* EXERCISE DESCRIPTION: Copy the lines below verbatim. Begin with the first and end with the line containing "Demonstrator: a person".

* RECORDED DATA:
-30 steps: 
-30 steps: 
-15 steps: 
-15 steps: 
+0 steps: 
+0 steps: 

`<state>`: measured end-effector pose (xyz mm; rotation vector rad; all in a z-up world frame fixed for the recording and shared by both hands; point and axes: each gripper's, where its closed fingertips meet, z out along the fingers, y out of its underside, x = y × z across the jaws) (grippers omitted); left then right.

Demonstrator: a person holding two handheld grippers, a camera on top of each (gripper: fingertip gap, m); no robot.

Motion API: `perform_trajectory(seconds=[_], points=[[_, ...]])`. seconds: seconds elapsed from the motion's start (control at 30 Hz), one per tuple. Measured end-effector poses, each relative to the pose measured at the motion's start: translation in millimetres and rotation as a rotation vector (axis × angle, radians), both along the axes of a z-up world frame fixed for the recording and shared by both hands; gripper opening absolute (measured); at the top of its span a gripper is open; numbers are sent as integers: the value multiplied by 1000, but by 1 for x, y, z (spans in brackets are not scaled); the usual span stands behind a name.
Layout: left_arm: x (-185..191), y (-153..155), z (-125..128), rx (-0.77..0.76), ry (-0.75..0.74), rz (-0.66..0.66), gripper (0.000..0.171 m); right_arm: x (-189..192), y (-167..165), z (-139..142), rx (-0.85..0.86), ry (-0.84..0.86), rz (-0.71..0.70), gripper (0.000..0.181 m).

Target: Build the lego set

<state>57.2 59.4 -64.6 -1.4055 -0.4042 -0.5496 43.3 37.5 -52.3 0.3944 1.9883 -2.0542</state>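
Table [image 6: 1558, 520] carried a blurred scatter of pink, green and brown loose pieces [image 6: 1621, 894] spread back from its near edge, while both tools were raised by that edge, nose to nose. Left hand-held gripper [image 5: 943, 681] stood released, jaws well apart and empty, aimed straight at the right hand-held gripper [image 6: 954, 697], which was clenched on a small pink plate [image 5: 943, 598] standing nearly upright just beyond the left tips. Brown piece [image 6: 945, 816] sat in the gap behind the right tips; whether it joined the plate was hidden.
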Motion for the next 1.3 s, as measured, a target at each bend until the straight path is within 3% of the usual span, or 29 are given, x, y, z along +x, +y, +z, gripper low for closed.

* WORKED SOLUTION:
-30 steps: 
-30 steps: 
-15 steps: 
-15 steps: 
+0 steps: 
+0 steps: 

`<state>`: measured end-effector pose (xyz mm; rotation vector rad; all in a z-up world frame fixed for the recording and shared by both hands; point and axes: each gripper's, where its closed fingertips meet, z out along the fingers, y out of its underside, x = y × z across the jaws) (grippers omitted); left then right.

Demonstrator: a person holding two handheld grippers, a camera on top of each (gripper: fingertip gap, m); no robot.

Nothing further remains in this exercise.